● **Task goal**:
Please write out exactly the lines from the opening of the listing through the line that holds "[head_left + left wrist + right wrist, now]", including both, and nothing else; no pictures.

● **Data excerpt**:
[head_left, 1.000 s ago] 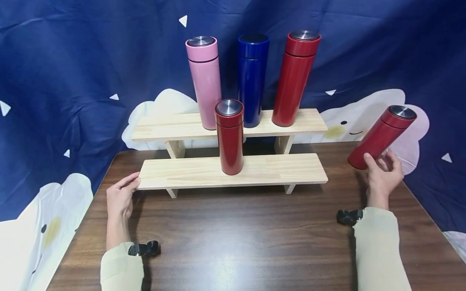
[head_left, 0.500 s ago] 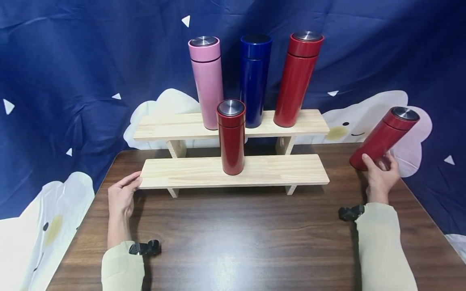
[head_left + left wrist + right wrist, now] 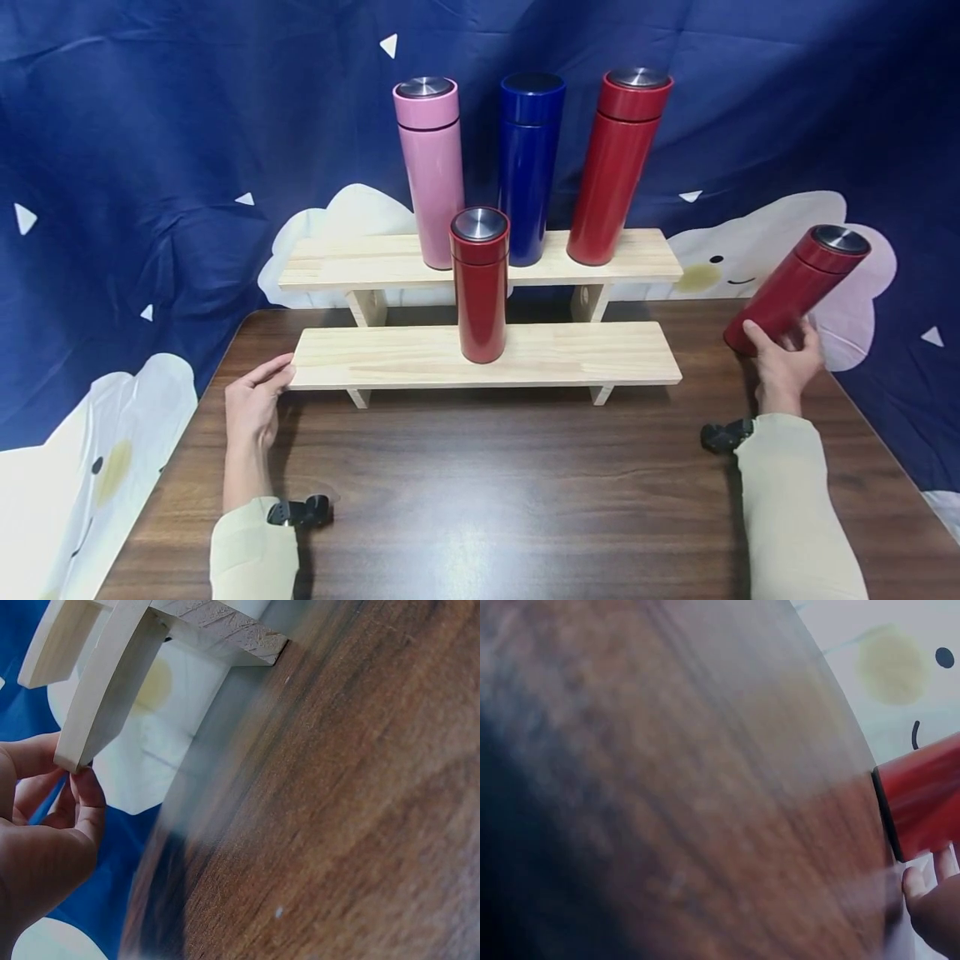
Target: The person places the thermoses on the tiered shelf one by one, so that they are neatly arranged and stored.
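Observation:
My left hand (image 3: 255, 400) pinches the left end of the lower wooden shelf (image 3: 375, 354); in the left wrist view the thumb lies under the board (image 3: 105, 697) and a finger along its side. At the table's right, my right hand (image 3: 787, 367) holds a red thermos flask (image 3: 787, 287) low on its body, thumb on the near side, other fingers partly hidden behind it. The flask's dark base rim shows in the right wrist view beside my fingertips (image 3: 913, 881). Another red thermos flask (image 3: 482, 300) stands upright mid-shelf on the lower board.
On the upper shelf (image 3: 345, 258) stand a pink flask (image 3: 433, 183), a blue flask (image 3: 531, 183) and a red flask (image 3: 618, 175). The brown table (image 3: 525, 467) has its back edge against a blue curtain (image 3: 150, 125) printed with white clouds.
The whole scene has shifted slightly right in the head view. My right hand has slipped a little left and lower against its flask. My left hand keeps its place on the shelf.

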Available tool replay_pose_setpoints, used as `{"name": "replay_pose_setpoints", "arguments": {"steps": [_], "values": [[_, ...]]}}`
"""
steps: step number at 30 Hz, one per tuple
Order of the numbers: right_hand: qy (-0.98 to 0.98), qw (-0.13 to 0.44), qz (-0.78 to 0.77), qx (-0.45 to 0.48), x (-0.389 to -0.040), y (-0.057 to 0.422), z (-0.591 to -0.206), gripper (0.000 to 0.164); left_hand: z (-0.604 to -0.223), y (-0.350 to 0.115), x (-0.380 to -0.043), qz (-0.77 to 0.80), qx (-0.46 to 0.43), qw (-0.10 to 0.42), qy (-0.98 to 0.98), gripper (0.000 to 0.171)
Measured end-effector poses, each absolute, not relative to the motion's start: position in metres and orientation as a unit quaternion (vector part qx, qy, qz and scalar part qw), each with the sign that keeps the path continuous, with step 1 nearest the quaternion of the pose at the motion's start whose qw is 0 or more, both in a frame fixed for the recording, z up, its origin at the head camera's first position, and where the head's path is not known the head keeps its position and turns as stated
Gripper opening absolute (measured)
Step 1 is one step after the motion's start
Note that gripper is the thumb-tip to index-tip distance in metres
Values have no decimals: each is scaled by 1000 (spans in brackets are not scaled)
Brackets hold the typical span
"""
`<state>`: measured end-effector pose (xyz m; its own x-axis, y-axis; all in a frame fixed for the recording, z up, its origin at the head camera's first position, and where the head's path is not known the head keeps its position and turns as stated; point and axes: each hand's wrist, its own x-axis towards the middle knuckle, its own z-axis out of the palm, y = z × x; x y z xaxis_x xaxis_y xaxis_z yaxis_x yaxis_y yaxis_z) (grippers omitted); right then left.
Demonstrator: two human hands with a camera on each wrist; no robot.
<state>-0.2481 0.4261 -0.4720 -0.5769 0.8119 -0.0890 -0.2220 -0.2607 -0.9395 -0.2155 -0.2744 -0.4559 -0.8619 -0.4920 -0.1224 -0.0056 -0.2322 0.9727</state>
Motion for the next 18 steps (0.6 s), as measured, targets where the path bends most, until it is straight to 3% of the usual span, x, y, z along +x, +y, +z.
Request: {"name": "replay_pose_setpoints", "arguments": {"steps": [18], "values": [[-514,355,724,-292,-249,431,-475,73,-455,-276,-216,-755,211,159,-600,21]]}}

● **Task answer**:
[head_left, 1.000 s ago] 
[head_left, 0.500 s ago] 
[head_left + left wrist + right wrist, now] 

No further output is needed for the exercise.